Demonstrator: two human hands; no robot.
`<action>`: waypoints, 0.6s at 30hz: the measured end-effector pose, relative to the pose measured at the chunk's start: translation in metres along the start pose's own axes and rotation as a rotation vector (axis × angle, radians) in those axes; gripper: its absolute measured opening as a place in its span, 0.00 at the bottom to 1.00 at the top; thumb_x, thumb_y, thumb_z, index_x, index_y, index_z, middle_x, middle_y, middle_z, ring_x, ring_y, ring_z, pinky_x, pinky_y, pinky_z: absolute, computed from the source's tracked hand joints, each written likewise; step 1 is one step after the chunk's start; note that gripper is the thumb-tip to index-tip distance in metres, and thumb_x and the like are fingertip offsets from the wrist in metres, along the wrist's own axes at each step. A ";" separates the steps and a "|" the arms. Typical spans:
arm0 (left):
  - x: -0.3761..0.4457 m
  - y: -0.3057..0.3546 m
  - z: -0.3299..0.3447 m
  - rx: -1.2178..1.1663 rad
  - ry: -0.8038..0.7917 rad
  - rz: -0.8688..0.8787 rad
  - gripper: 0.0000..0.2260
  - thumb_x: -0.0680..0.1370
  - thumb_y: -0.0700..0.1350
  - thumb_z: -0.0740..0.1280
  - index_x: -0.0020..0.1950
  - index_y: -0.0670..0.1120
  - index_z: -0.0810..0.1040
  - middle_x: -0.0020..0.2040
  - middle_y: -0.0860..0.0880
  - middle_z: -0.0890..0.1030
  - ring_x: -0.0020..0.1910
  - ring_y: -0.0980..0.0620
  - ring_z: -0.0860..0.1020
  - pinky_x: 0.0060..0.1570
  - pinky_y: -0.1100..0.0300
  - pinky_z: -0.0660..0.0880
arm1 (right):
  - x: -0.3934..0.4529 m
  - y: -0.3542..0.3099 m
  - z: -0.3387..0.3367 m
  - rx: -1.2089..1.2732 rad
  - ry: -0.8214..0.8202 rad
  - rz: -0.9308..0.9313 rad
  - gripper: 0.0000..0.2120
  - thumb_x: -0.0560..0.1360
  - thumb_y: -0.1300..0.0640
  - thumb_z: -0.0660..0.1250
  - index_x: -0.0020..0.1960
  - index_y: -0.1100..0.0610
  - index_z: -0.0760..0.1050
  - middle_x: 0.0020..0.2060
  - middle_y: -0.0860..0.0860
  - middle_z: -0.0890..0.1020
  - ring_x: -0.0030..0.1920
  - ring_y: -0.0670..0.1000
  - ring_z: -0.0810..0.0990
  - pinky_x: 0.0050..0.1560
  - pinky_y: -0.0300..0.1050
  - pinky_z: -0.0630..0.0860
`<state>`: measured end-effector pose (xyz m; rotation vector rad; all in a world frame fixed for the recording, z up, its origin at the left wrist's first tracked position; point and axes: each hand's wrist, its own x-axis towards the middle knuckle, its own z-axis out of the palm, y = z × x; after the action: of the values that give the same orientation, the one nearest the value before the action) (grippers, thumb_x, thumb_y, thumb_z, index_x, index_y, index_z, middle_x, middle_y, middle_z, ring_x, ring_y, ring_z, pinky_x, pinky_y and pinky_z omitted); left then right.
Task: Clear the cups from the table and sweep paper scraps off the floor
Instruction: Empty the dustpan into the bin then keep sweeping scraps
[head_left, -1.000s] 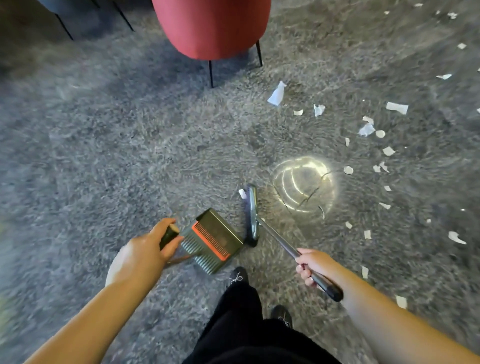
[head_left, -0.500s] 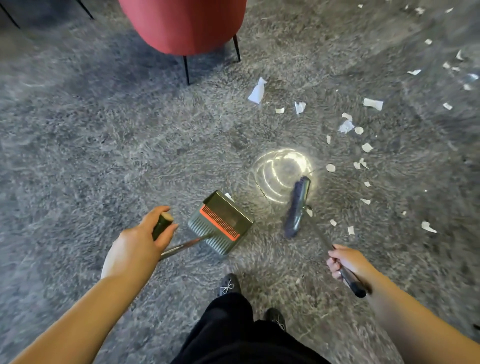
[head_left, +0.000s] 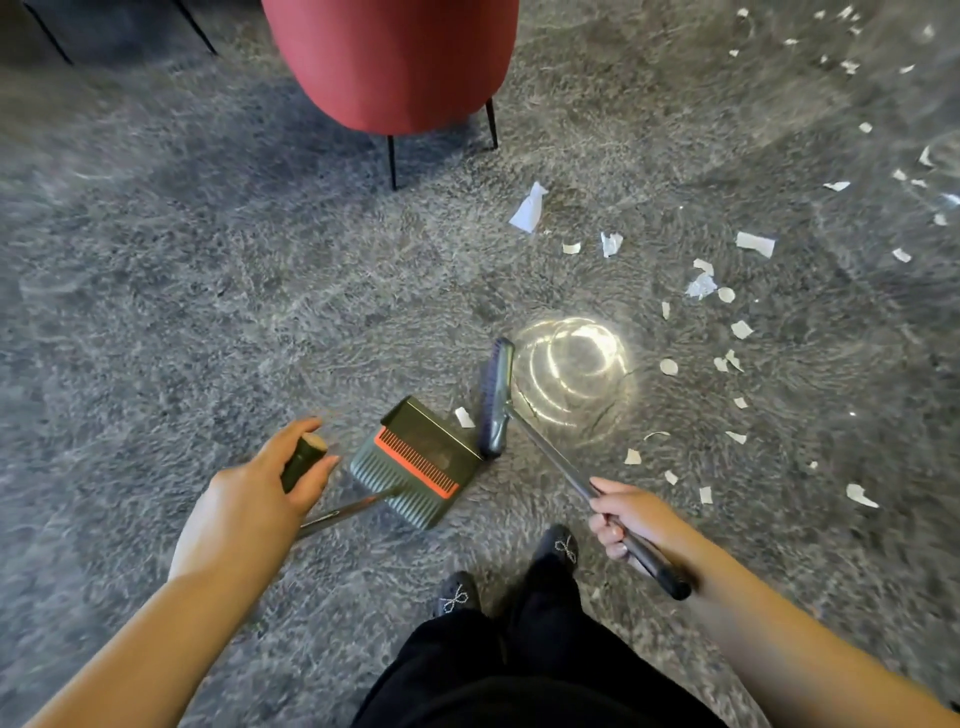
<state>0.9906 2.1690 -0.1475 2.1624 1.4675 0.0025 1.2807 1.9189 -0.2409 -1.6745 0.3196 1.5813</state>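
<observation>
The left hand (head_left: 249, 499) grips the dustpan (head_left: 421, 457) handle at centre frame. The right hand (head_left: 631, 517) is clamped on the broom (head_left: 496, 400) handle, its head just beside a paper scrap (head_left: 464, 417) at the pan's mouth.

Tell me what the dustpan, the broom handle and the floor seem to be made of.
Dustpan: probably moulded plastic, matte dark green with an orange comb strip and ribbed teeth.
Broom handle: likely metal, a thin tube with a dull grey sheen; its end looks like a black grip.
Floor: a hard, polished grey mottled surface, perhaps stone or tile, since it mirrors a ceiling light.
</observation>
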 end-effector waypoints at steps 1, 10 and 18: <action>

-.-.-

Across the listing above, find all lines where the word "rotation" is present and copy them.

Solution for this problem
`<action>`: waypoints, 0.6s at 30hz: the measured end-effector pose, relative to the pose measured at the chunk's start: translation in metres along the start pose's own axes and rotation as a rotation vector (axis × angle, radians) in those axes; gripper: its absolute measured opening as a place in its span, 0.00 at the bottom to 1.00 at the top; thumb_x, thumb_y, thumb_z, index_x, index_y, index_z, middle_x, middle_y, middle_z, ring_x, ring_y, ring_z, pinky_x, pinky_y, pinky_z: absolute, computed from the source's tracked hand joints, each written likewise; step 1 is one step after the chunk's start; note that gripper is the thumb-tip to index-tip distance in metres, and thumb_x and the like are fingertip offsets from the wrist in metres, along the wrist's own axes at each step. A ";" separates the steps and a "|" the arms. Typical spans:
`<state>`: measured end-effector pose (xyz m; rotation vector rad; all in a world frame fixed for the recording, z up, its origin at the left wrist's first tracked position; point and axes: each hand's wrist, its own x-axis towards the middle knuckle, its own z-axis out of the palm, y = z × x; after the action: of the values that give the same orientation, the one nearest the value before the action) (grippers, thumb_x, thumb_y, thumb_z, index_x, index_y, index_z, middle_x, middle_y, middle_z, ring_x, ring_y, ring_z, pinky_x, pinky_y and pinky_z omitted); left then right.

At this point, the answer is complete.